Hace unos días se daba a conocer el caso de María Ángela, una chica que desapareció de un momento a otro en la estación Indios Verdes de la línea 3 del Metro de la Ciudad de México, mientras esperaba a su madre afuera de los baños. Tras varios días de manifestaciones y cierres por parte de familiares y amigos, Ángela fue encontrada por un joven vecino del municipio de Nezahualcóyotl, envuelta en una bolsa de basura, en posición fetal, atada de pies y manos, con cinta canela alrededor del estómago, muy nerviosa y asustada.
Entre sus primeras declaraciones afirmó que fue secuestrada y que estuvo encerrada en un cuarto oscuro con otras chicas, sin embargo, esta semana la Fiscalía capitalina dio a conocer la versión de que Ángela decidió irse por cuenta propia, que se refugió en las instalaciones de un colectivo feminista y que volvió a desaparecer en cuanto las integrantes se percataron de que la estaban buscando. Este caso pone de manifiesto que, en México, la seguridad y la justicia se procuran en un clima de incertidumbre y simulación.
Los mexicanos vivimos al acecho, basamos nuestras acciones y actitudes en la desconfianza y esa costumbre permea en todos los niveles de la sociedad. Las puertas de nuestras casas tienen doble, triple y hasta cuádruple chapa; subes al camión con la mochila por delante para evitar robos, el cordón de tu bolsa lo dejas dentro de la chamarra por si alguien quiere arrebatártela, te guardas un poco de dinero en los calcetines por si te asaltan y no tienes cómo volver a casa o comunicarte con tus conocidos. Y así, cientos de ejemplos de lo que hacemos para prevenir la delincuencia porque, por supuesto, con el gobierno no se puede contar para eso.
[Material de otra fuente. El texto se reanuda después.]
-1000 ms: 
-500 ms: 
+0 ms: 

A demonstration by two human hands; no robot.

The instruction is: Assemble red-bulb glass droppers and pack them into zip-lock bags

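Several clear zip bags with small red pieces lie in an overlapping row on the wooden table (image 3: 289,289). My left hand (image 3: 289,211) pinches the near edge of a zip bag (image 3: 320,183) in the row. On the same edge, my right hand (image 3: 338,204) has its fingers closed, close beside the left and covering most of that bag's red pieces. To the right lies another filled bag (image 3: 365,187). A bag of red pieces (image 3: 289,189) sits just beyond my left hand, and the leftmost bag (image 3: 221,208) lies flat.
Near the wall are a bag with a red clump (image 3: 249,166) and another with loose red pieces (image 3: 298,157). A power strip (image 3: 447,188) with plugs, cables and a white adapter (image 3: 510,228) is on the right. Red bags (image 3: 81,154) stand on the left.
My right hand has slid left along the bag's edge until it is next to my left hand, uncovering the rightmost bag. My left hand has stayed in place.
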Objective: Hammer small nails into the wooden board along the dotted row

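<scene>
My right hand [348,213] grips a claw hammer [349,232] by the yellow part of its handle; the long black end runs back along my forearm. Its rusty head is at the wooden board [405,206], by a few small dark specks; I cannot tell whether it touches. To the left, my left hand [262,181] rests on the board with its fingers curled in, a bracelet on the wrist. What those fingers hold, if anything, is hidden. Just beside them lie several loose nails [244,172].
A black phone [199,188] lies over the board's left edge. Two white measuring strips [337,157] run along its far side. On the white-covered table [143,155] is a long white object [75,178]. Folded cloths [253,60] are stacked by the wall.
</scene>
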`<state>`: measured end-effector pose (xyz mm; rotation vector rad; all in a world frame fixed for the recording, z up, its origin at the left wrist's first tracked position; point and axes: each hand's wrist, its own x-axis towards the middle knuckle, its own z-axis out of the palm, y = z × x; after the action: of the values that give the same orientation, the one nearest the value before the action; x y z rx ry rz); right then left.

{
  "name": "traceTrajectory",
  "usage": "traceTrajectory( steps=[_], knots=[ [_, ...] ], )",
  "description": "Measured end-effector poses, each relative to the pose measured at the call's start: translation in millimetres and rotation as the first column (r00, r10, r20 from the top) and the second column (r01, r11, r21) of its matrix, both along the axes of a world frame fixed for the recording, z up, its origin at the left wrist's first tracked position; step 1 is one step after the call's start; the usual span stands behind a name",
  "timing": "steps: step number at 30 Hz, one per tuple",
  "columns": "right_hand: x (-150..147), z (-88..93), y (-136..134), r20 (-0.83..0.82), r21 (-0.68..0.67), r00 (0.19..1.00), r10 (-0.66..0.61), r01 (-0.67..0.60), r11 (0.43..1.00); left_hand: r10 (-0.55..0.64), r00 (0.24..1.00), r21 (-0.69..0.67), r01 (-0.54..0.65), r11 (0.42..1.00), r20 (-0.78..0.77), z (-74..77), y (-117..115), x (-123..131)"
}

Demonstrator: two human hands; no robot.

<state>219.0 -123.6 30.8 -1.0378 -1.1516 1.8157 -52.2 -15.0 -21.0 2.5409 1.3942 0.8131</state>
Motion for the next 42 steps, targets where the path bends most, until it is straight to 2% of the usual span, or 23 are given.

Esta cultura de la desconfianza nos juega en contra cuando hemos sido víctimas de algún delito, porque no solamente nos enfrentamos al desgaste de intentar proteger nuestra integridad y la de nuestros bienes, sino al de tratar de convencer a las autoridades de que no fue nuestra culpa, de que sus “acciones contra la delincuencia” no son suficientes y de que sus protocolos son obsoletos y revictimizantes. Si te roban el auto es tu culpa, por estacionarlo en ese lugar donde sabes que roban autos; si roban tu casa, tú culpa por no poner protecciones a las ventanas, por no ponerle más chapas, por no tener cámaras; si te asaltan en la calle, tu culpa por no ir “a las vivas”, por caminar por esa calle oscura y solitaria.
Cuando se acaban las justificaciones y no queda otra que trabajar, los esfuerzos de los encargados de procurar seguridad y justicia se vuelcan en crearse toda una realidad alterna, una simulación en la que los trenes se incendian solos, en la que los ciudadanos se atraviesan en las balaceras para morir acribillados, en la que los periodistas atentan contra sus propias vidas, y en la que las mujeres desaparecemos, nos secuestramos o nos suicidamos solo para boicotear gobiernos y tirar candidaturas. Luego, le “hacen al cuento” al fabricar enemigos, simular castigos ejemplares y “resolver” casos mediáticos para apaciguar el reclamo social.
Que si Aburto no era Aburto, que si sí mató a Colosio, que si lo mató Salinas. Que si el Chapo no es el Chapo, que si se operó la cara. Que si los estudiantes de Ayotzinapa eran narcos, que si no. Que si María Ángela se fue porque quiso, que si no es ella la que aparece en los videos. Total que en México, ya no se le cree ni a la víctima ni a las autoridades, que pierden más tiempo en el simulacro que en el desarrollo de estrategias efectivas para la gobernabilidad y para la protección de la ciudadanía.
En este país, es la incertidumbre la que mantiene a raya la respuesta de la sociedad ante las injusticias, la que favorece la impunidad y la que fomenta la revictimización de quienes, valientemente, han decidido salir de la cifra negra para evidenciar que estamos muy lejos de ser el país de ensueño que se nos ha dibujado en las elecciones de cada sexenio. Hemos aprendido a la mala que, ante la duda, es mejor ver los toros desde la barrera, y que es mucho más fácil vivir en la simulación, en el entendido de que mientras el gobierno hace como que trabaja, nosotros hacemos como que descansamos en el “bienestar”, siempre y cuando no nos toque estar en el ruedo.